- Aim of the exercise -
Among the entries below, extract exactly the lines that run from the one with "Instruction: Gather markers" through the one with "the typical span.", both ends included.

[Records for this exercise Boundary: Start]

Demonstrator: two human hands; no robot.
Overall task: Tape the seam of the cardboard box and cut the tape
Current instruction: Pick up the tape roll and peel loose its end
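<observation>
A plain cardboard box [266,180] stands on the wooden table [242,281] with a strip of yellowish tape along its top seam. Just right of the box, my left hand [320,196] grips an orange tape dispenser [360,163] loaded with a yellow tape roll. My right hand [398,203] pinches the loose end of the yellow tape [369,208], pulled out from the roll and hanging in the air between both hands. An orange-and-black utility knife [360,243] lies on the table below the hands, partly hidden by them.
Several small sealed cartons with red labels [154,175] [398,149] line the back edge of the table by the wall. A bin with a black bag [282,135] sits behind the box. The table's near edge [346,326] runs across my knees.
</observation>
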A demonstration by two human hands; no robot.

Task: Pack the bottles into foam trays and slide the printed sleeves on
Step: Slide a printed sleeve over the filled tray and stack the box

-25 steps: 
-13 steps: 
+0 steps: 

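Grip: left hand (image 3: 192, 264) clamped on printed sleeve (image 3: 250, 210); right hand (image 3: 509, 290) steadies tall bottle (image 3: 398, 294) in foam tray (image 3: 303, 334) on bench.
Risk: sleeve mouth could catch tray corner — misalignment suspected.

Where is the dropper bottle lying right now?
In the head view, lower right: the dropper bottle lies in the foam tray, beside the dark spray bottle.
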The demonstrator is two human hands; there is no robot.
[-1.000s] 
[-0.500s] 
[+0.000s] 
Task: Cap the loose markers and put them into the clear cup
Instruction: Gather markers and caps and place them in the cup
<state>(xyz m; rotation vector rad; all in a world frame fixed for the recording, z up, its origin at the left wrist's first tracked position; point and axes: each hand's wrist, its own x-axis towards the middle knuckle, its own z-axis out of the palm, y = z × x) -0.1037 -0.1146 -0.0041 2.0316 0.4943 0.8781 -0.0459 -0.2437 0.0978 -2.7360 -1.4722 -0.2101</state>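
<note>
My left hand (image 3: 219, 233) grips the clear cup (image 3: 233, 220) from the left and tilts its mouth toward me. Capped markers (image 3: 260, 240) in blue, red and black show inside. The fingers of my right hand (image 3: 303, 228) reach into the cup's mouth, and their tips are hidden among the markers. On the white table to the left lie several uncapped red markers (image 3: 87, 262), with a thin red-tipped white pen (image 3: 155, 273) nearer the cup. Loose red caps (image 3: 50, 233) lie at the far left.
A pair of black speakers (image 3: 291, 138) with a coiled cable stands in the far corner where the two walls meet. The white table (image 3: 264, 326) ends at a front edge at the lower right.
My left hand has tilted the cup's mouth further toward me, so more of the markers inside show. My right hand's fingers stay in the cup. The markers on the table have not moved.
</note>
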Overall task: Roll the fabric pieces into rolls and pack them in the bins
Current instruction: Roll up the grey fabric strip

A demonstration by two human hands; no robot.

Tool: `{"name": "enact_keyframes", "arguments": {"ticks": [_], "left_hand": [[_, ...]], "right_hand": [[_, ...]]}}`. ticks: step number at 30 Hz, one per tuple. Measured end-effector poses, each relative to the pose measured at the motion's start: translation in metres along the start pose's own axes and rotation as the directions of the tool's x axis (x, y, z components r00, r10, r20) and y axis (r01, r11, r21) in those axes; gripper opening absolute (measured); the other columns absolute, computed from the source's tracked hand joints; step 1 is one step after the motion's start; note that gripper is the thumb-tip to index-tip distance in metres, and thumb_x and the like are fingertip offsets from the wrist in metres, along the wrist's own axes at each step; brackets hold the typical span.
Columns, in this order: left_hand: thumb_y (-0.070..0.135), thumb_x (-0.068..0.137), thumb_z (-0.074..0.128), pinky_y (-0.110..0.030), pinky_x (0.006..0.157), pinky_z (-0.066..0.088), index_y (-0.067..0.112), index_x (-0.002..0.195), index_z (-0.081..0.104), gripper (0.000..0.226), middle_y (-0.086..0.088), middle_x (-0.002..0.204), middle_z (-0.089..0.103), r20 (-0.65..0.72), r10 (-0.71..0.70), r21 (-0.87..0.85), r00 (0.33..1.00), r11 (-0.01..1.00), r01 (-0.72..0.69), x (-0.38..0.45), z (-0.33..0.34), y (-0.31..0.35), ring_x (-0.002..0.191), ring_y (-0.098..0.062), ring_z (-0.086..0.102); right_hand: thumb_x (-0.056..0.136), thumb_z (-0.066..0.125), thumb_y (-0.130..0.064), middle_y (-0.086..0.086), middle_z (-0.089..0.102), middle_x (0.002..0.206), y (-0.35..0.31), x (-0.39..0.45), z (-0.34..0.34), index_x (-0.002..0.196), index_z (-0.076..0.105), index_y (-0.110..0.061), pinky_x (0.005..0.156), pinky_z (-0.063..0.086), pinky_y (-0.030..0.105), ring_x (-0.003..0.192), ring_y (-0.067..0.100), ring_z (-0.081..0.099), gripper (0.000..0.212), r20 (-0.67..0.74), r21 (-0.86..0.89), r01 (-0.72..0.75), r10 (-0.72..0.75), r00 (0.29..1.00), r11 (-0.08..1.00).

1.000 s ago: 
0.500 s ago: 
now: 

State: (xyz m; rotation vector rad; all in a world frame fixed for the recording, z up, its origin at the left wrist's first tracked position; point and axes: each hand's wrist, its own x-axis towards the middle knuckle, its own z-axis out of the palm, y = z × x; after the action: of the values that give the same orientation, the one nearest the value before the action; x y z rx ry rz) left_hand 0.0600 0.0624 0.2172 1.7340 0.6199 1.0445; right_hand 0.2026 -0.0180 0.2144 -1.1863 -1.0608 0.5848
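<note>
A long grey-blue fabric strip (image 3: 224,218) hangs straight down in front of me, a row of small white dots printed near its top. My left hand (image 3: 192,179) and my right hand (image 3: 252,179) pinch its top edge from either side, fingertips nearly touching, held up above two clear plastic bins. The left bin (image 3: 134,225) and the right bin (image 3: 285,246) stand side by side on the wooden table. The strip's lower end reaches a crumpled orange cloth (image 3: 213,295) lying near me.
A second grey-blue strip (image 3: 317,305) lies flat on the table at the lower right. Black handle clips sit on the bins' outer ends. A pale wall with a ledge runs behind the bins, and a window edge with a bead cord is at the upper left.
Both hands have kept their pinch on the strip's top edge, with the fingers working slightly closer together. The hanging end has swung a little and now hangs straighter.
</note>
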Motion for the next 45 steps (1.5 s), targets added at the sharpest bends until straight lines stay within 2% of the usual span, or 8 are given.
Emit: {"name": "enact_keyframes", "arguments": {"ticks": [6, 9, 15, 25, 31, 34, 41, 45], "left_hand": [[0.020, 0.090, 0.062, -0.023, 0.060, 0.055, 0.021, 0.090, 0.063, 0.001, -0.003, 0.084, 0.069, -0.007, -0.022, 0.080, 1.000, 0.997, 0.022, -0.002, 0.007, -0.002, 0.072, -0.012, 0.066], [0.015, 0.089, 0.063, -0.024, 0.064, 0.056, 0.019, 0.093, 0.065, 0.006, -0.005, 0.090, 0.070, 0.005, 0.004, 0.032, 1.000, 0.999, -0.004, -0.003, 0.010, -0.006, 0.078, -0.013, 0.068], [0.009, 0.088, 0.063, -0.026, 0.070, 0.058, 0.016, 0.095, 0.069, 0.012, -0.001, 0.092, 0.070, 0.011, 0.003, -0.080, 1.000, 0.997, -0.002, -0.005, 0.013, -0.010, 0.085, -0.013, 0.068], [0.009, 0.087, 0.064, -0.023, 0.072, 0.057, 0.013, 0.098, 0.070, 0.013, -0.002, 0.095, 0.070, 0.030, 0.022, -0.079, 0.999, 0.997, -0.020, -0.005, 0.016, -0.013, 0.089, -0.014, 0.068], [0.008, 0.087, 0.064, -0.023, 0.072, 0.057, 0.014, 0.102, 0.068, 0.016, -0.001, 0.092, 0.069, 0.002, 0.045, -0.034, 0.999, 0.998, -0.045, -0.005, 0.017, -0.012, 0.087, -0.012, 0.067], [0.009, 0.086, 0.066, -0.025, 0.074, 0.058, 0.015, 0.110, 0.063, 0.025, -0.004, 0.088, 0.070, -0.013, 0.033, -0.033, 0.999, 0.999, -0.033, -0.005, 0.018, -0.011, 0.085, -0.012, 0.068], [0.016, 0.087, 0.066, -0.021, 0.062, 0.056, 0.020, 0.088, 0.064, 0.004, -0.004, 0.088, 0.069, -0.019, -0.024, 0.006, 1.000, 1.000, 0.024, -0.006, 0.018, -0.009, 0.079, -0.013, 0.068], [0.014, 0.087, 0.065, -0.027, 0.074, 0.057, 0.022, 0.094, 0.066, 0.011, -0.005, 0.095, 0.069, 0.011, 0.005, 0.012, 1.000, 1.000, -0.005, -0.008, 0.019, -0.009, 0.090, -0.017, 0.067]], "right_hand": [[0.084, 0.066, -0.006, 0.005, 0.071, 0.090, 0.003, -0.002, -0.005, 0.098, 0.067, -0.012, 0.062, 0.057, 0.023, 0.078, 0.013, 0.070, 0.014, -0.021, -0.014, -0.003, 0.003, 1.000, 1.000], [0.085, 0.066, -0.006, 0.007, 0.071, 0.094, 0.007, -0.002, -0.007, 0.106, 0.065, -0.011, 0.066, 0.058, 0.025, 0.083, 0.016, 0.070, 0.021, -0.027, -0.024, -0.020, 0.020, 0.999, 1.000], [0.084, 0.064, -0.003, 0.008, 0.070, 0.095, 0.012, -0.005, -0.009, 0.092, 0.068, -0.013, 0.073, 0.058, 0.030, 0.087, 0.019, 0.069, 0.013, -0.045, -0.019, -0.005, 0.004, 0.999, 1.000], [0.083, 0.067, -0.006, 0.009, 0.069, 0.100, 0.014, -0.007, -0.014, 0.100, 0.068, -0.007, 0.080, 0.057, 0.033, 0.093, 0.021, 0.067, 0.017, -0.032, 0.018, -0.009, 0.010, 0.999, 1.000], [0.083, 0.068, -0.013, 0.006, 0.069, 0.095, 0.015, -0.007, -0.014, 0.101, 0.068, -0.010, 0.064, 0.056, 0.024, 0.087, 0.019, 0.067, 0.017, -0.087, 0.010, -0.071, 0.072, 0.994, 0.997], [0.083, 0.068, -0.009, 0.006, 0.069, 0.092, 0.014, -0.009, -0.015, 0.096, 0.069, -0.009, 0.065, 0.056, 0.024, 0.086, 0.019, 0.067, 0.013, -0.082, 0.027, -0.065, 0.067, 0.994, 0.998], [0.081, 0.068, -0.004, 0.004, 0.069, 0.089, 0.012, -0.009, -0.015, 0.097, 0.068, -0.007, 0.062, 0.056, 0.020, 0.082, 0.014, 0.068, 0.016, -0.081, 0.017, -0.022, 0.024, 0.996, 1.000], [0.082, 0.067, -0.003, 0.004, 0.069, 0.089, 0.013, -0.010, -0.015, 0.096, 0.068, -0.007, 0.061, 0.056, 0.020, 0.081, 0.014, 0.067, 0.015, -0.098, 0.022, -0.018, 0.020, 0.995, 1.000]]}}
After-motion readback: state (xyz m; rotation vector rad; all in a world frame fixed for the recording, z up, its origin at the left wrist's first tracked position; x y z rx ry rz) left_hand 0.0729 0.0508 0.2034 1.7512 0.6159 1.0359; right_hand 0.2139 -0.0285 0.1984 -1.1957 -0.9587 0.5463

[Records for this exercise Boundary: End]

- Solution for this exercise -
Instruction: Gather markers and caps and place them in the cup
<state>(xyz m; rotation vector rad; all in a world frame fixed for the recording, z up, its origin at the left wrist's first tracked position; point and axes: each hand's wrist, its own x-axis towards the middle knuckle, its own z-axis out of the palm, y = z × x) -0.1037 -0.1146 -0.0041 2.0316 0.4943 0.8781 -0.0459 -0.2437 0.0978 -2.7360 -1.4722 -0.2101</state>
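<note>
My left hand (image 3: 219, 233) grips the clear cup (image 3: 233, 220) from the left and tilts its mouth toward me. Capped markers (image 3: 260, 240) in blue, red and black show inside. The fingers of my right hand (image 3: 303, 228) reach into the cup's mouth, and their tips are hidden among the markers. On the white table to the left lie several uncapped red markers (image 3: 87, 262), with a thin red-tipped white pen (image 3: 155, 273) nearer the cup. Loose red caps (image 3: 50, 233) lie at the far left.
A pair of black speakers (image 3: 291, 138) with a coiled cable stands in the far corner where the two walls meet. The white table (image 3: 264, 326) ends at a front edge at the lower right.
My left hand has tilted the cup's mouth further toward me, so more of the markers inside show. My right hand's fingers stay in the cup. The markers on the table have not moved.
</note>
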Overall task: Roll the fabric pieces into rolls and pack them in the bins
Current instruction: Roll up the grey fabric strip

A demonstration by two human hands; no robot.

Tool: `{"name": "enact_keyframes", "arguments": {"ticks": [_], "left_hand": [[_, ...]], "right_hand": [[_, ...]]}}`. ticks: step number at 30 Hz, one per tuple. Measured end-effector poses, each relative to the pose measured at the motion's start: translation in metres along the start pose's own axes and rotation as the directions of the tool's x axis (x, y, z components r00, r10, r20) and y axis (r01, r11, r21) in those axes; gripper opening absolute (measured); the other columns absolute, computed from the source's tracked hand joints; step 1 is one step after the motion's start; note that gripper is the thumb-tip to index-tip distance in metres, and thumb_x and the like are fingertip offsets from the wrist in metres, along the wrist's own axes at each step; brackets hold the typical span.

There is no more to the output, and the exercise is done.